Reg No
15310049
Rating
National
Categories of Special Interest
Architectural, Artistic, Social, Technical
Original Use
Railway station
In Use As
Railway station
Date
1850 - 1860
Coordinates
243434, 252707
Date Recorded
07/07/2004
Date Updated
--/--/--
Attached bow-fronted three-bay two-storey railway station, built c.1856 and altered c.1896, having multi-bay single-storey wings and platforms to the east. Main entrance to the northwest having a projecting open porch with a pitched slate roof supported on cut limestone Doric pillars. Hipped natural slate roof with wide overhanging bracketed eaves to main body of building. Hipped roofs supported on cast-iron pillars to platforms to the west and northwest having decorative pierced timber bargeboards. Constructed of ashlar limestone over projecting ashlar limestone plinth with extensive ashlar trim, including quoins to corners, a flush string course at first floor level and surrounds to openings. Square-headed window openings to main body of building with architraved surrounds, cut stone sills and replacement windows. Moulded entablatures over ground floor openings. Segmental and square-headed openings to platforms with shouldered cut limestone architraves and replacement windows. Shallow segmental-headed door openings having moulded cut limestone architraved surrounds with entablatures over and having glazed timber double doors. Pedestrian subways added c.1900, replacing earlier footbridges to site. Further platforms to the south (15310050) and to the northeast (15310043). Signal box located adjacent to the east (15310052). Located to the southwest side of Mullingar.

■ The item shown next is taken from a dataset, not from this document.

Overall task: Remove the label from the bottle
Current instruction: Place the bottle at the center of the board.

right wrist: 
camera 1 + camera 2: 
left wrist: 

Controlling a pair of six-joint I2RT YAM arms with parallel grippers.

A complex and sophisticated building, representing an excellent example of the high standard of railway architecture in Ireland during the mid nineteenth-century. Its design is unique in Ireland being set between two bifurcating railway tracks. This attractive building is well-built and has extensive detailing in good quality cut limestone, which adds a strong decorative feel to this functional structure. This fine building was originally built to designs by the renowned architect John Skipton Mulvany (1813-1870) for the Midland and Great Western Railway Company. It replaced an earlier temporary station on site, built c.1848. This station was extended c.1896 and it is likely that the roofs over the platforms date to this period. This building forms the centerpiece of an important collection of railway structures, which together represent one of the best collections of its type in Ireland.